- Brief
Check every line below, and copy those that include "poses".

+ + + + +

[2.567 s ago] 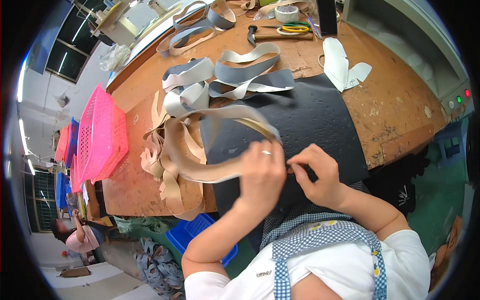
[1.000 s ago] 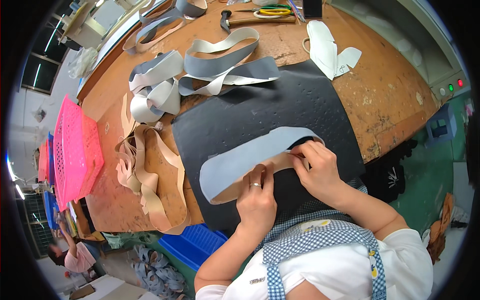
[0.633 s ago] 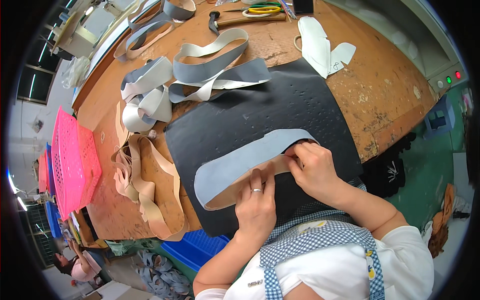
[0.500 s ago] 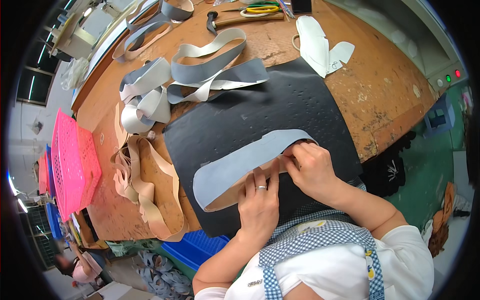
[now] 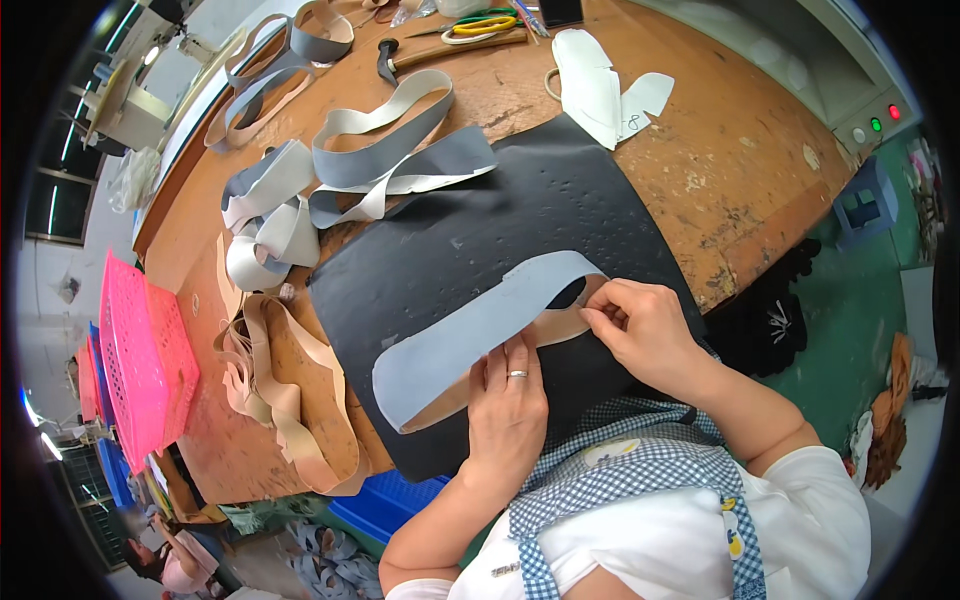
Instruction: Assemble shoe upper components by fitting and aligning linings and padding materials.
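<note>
A wide blue-grey band (image 5: 470, 335), perhaps leather or fabric, lies as a closed loop with a beige inner face on a black mat (image 5: 430, 250). At its near edge, my left hand (image 5: 508, 405), with a ring on one finger, has its fingers together on the band; the fingertips pass out of sight behind the blue-grey face. My right hand (image 5: 645, 330) pinches the beige near side close to the loop's right end, thumb and fingers closed on the edge.
Grey-and-white strips (image 5: 385, 150) lie beyond the mat, beige strips (image 5: 285, 400) to its left. Farther back are a hammer (image 5: 450, 52), yellow-handled scissors (image 5: 490, 25) and white pattern pieces (image 5: 590, 90). A pink basket (image 5: 150, 360) stands at the left.
My right hand has slid slightly right along the band, uncovering more of its beige inside. The view has shifted, so the table appears farther left.
</note>
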Available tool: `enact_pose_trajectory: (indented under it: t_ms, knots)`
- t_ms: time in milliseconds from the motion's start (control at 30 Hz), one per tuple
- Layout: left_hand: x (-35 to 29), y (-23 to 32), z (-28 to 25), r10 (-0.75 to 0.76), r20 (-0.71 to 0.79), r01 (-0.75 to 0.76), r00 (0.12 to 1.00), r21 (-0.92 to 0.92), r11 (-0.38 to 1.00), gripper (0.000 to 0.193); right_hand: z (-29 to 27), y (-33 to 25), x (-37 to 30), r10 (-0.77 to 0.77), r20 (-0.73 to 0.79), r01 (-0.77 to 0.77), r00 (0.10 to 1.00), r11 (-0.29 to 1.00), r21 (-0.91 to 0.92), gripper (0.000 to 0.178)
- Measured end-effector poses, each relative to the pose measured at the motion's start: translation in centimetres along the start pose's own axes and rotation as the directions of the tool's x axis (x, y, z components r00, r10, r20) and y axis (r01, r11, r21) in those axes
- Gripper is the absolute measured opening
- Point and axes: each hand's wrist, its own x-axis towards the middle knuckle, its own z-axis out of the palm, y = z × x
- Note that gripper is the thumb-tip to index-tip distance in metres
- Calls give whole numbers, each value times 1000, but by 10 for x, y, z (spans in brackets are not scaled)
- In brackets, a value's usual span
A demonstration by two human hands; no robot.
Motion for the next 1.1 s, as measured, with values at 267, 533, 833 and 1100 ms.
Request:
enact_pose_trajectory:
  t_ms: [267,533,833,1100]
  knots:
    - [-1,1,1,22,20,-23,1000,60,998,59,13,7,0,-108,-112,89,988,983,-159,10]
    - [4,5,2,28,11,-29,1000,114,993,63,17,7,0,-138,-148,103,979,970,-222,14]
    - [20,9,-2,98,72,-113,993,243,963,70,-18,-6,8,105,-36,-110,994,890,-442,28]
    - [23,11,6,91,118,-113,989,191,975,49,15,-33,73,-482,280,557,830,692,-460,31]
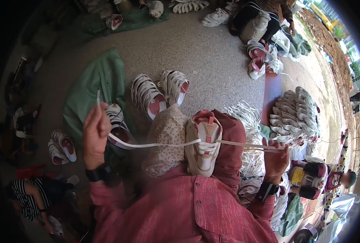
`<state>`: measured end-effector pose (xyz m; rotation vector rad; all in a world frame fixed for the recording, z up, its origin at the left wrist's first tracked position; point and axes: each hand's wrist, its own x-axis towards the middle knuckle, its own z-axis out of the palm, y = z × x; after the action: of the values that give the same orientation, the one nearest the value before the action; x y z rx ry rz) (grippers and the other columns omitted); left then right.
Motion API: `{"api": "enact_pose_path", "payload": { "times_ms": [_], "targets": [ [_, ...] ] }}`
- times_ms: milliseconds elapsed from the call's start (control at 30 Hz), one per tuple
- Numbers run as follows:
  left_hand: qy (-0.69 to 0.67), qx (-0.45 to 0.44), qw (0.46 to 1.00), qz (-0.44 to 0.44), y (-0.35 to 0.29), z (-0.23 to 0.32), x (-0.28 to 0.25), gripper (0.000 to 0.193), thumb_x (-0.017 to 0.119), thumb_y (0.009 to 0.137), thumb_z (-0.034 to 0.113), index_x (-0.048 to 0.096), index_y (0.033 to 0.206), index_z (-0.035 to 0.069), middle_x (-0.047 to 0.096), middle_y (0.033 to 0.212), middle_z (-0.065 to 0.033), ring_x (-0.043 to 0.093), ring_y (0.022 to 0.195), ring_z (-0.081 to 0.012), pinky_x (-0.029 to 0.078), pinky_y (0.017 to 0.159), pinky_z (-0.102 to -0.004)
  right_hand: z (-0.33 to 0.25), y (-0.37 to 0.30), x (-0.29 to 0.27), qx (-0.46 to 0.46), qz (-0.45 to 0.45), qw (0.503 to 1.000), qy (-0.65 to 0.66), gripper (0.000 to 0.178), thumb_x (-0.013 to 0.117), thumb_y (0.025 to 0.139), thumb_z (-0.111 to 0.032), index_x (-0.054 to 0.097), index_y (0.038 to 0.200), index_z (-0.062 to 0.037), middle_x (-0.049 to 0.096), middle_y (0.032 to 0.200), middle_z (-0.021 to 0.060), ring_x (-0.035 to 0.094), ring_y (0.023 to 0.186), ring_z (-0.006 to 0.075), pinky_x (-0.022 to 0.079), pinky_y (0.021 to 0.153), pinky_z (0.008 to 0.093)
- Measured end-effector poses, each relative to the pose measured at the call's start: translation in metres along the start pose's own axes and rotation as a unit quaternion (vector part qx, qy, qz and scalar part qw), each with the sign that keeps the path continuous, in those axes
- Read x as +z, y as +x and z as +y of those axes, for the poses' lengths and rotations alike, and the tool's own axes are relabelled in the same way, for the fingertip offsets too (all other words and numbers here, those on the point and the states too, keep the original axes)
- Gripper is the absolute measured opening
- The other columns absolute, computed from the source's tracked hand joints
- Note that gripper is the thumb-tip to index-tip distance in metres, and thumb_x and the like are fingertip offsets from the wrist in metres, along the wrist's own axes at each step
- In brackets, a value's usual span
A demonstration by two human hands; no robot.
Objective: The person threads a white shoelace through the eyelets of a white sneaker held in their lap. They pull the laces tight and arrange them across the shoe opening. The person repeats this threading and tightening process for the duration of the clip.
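A beige and white sneaker [204, 141] with a dark pink lining and tongue tab rests on my lap, its toe toward me. A flat white shoelace [163, 145] runs through its eyelets and stretches out to both sides. My left hand [95, 127], raised at the left, is closed on one end of the lace, with a tip sticking up above the fingers. Out to the right, my right hand [276, 158] pinches the other end. The lace sags slightly on the left and is nearly straight on the right.
A bundle of loose white laces [246, 121] lies right of my knee. Stacked pale shoe pieces [295, 115] stand beyond it. Laced shoes [147, 95] sit on the floor ahead, near a green cloth [97, 81]. Other people work at the far right and lower left.
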<state>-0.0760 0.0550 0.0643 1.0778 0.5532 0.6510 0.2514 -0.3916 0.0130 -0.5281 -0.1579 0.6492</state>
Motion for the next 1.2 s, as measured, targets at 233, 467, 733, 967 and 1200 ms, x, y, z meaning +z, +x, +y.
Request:
{"api": "enact_pose_path", "payload": {
  "times_ms": [233, 467, 733, 967, 1200],
  "targets": [
    [0.218, -0.062, 0.946, -0.233, 0.044, -0.118, 0.078, 0.039, 0.064, 0.1, 0.023, 0.055, 0.133, 0.003, 0.064, 0.111, -0.006, 0.06, 0.104, -0.0125, 0.047, 0.094, -0.0275, -0.074, -0.026, -0.056, -0.133, 0.092, 0.97, 0.18, 0.019, 0.064, 0.099, -0.02, 0.06, 0.092, -0.003, 0.062, 0.089, 0.0049, 0.057, 0.093, 0.0216, 0.035, 0.112, 0.0494],
    [0.281, -0.014, 0.884, -0.375, 0.071, -0.158, 0.15, 0.043, 0.07, 0.095, 0.031, 0.06, 0.126, 0.002, 0.067, 0.115, -0.008, 0.062, 0.105, -0.0184, 0.049, 0.096, -0.035, -0.14, -0.042, -0.148, -0.117, 0.14, 0.969, 0.163, 0.02, 0.057, 0.101, -0.007, 0.063, 0.119, 0.0013, 0.069, 0.109, 0.0155, 0.066, 0.098, 0.0252, 0.054, 0.094, 0.0408],
    [0.48, -0.068, 0.766, -0.422, 0.079, -0.153, 0.177, 0.045, 0.073, 0.091, 0.041, 0.068, 0.114, 0.003, 0.07, 0.102, -0.005, 0.062, 0.098, -0.0139, 0.049, 0.088, -0.0305, 0.03, 0.008, 0.016, 0.025, 0.087, 0.872, -0.482, 0.025, 0.064, 0.097, -0.005, 0.064, 0.122, 0.0, 0.071, 0.094, 0.0081, 0.063, 0.072, 0.011, 0.051, 0.066, 0.024],
    [0.267, -0.093, 0.865, -0.415, 0.079, -0.193, 0.164, 0.042, 0.068, 0.096, 0.038, 0.068, 0.118, 0.002, 0.06, 0.109, 0.0016, 0.054, 0.103, -0.0098, 0.045, 0.092, -0.0287, 0.11, 0.018, 0.05, -0.097, -0.132, 0.666, -0.728, 0.011, 0.071, 0.088, -0.004, 0.073, 0.098, -0.0064, 0.066, 0.089, 0.0053, 0.066, 0.073, 0.0199, 0.051, 0.059, 0.0315],
    [0.244, -0.116, 0.857, -0.439, 0.087, -0.199, 0.163, 0.043, 0.065, 0.098, 0.037, 0.066, 0.121, 0.002, 0.055, 0.121, 0.0009, 0.051, 0.112, -0.0118, 0.043, 0.095, -0.0287, 0.126, 0.017, 0.052, -0.184, -0.216, 0.46, -0.841, 0.009, 0.066, 0.08, -0.008, 0.061, 0.087, -0.0053, 0.053, 0.085, 0.0089, 0.06, 0.079, 0.0284, 0.049, 0.066, 0.0399]
  ]
}}
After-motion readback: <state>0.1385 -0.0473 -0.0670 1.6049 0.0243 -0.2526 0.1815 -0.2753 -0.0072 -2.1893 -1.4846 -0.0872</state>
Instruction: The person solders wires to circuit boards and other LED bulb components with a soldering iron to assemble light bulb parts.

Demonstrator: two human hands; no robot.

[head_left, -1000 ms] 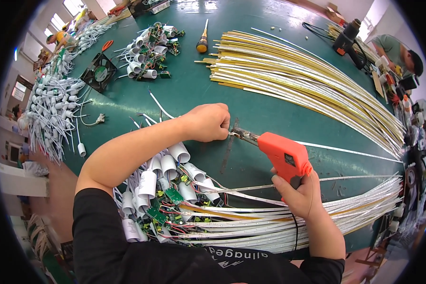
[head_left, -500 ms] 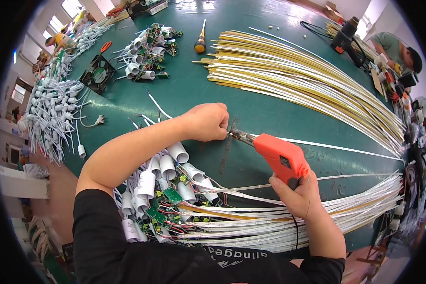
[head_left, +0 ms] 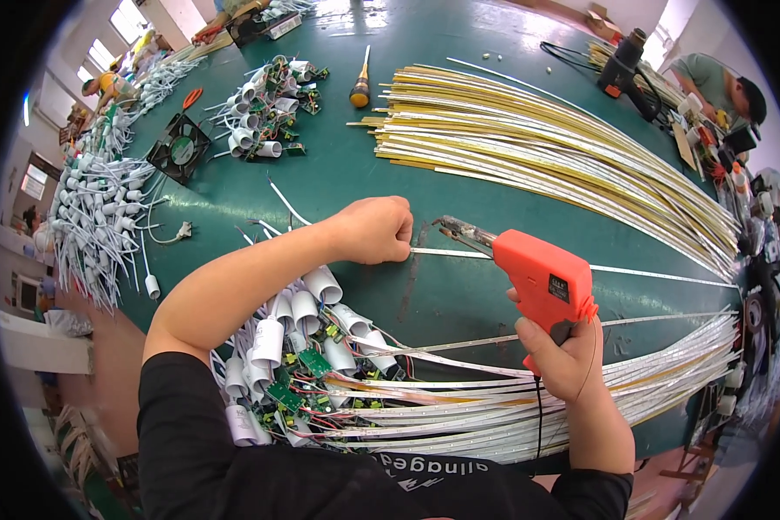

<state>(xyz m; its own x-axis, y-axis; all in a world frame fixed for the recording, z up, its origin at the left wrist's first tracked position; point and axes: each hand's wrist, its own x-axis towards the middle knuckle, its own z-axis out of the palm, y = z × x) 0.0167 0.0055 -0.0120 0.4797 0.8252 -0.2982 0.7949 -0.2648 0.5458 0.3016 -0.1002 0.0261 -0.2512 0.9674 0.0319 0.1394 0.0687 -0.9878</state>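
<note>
My left hand (head_left: 374, 230) is closed, with its fingertips pinching the left end of a thin white LED strip (head_left: 449, 252). That strip runs right across the green table, passing behind the red soldering gun (head_left: 542, 276). My right hand (head_left: 570, 357) is wrapped round the gun's handle. The gun's dark metal tip points left and stands a little apart from my left hand, above the strip. Below my left forearm lies a heap of white lamp caps (head_left: 269, 341) with small green circuit boards (head_left: 315, 362). Their wires join a bundle of white LED strips (head_left: 494, 412) along the near side.
Yellow and white strips (head_left: 529, 143) lie across the far right. A screwdriver (head_left: 360, 87), more wired caps (head_left: 263, 104), a black fan (head_left: 179, 147) and orange-handled pliers (head_left: 192, 97) lie beyond. White caps (head_left: 104, 204) fill the left side. A heat gun (head_left: 622, 65) stands near a person (head_left: 724, 91).
My right hand has drawn the soldering gun right, so its tip has come away from the strip's end by my left fingers. My left hand keeps its pinch.
</note>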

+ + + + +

- The completed task
- Measured end-effector poses, each relative to the pose measured at the motion's start: translation in centimetres along the start pose's own axes and rotation as the directions of the tool's x axis (x, y, z components r00, r10, r20) and y axis (r01, r11, r21) in those axes
- Measured end-effector poses, each relative to the pose measured at the call's start: translation in metres along the start pose's own axes and rotation as a unit quaternion (vector part qx, qy, qz and scalar part qw), each with the sign that keeps the path continuous, in those axes
- Read x as +z, y as +x and z as +y of those axes, for the poses' lengths and rotations alike, and the tool's own axes are relabelled in the same way, for the fingertip offsets too (all other words and numbers here, those on the point and the states too, keep the original axes)

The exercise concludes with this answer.